Your goal –
Among the lines below, copy exactly those from the one with "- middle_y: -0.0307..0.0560" through the one with "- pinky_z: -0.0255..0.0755", counting both ends.

Collected material –
_ _ _ _ _ _ _

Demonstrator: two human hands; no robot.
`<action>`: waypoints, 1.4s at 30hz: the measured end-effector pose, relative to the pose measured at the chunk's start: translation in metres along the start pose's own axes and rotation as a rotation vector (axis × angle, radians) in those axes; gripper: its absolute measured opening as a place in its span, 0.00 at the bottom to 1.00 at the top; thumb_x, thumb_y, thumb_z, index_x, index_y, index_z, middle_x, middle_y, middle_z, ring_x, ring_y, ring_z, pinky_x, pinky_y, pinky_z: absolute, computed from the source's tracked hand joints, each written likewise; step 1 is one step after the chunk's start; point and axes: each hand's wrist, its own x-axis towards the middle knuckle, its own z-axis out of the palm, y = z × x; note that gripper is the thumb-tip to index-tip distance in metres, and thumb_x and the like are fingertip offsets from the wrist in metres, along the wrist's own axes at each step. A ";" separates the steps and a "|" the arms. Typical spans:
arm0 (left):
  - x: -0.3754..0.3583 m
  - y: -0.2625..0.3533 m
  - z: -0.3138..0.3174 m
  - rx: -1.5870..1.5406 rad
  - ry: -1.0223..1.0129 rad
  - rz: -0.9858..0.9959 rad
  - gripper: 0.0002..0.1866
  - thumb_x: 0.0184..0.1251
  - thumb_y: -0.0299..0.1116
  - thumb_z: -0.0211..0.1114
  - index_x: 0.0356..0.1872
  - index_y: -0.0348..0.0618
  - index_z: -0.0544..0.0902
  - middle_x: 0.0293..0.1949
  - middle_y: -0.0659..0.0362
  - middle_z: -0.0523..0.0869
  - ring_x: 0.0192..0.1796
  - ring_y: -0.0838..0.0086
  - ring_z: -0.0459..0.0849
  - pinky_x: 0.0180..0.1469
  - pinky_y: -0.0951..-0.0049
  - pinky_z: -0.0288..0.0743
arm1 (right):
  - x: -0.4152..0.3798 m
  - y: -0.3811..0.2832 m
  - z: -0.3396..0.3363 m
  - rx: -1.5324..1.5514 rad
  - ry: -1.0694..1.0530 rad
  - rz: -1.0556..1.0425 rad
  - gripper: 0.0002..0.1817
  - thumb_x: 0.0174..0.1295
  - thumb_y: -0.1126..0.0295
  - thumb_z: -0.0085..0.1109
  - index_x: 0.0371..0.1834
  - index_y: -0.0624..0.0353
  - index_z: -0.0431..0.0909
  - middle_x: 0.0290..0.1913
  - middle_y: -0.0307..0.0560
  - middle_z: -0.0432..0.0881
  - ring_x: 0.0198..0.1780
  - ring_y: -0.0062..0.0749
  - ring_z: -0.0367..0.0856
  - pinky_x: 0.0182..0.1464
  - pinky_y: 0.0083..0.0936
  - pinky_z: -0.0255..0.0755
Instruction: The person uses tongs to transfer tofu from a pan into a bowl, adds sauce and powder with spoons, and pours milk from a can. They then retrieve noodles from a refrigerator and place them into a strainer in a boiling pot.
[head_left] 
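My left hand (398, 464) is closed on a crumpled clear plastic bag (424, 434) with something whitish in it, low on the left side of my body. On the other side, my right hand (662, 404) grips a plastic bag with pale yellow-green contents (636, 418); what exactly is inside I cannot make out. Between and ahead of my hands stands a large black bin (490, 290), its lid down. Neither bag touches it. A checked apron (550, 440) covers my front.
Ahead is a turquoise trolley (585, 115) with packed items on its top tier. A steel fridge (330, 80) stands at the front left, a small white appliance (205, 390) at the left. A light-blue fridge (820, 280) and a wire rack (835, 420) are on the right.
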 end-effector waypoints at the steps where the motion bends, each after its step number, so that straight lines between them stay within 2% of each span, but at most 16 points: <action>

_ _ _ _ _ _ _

Reply to the task –
  - middle_y: -0.0307..0.0560
  - middle_z: -0.0432..0.0881
  - ring_x: 0.0198..0.1780
  - ring_y: -0.0062..0.0749
  - ring_z: -0.0367..0.0856
  - pinky_x: 0.0182..0.1464
  - pinky_y: 0.0083..0.0936
  - pinky_z: -0.0255..0.0755

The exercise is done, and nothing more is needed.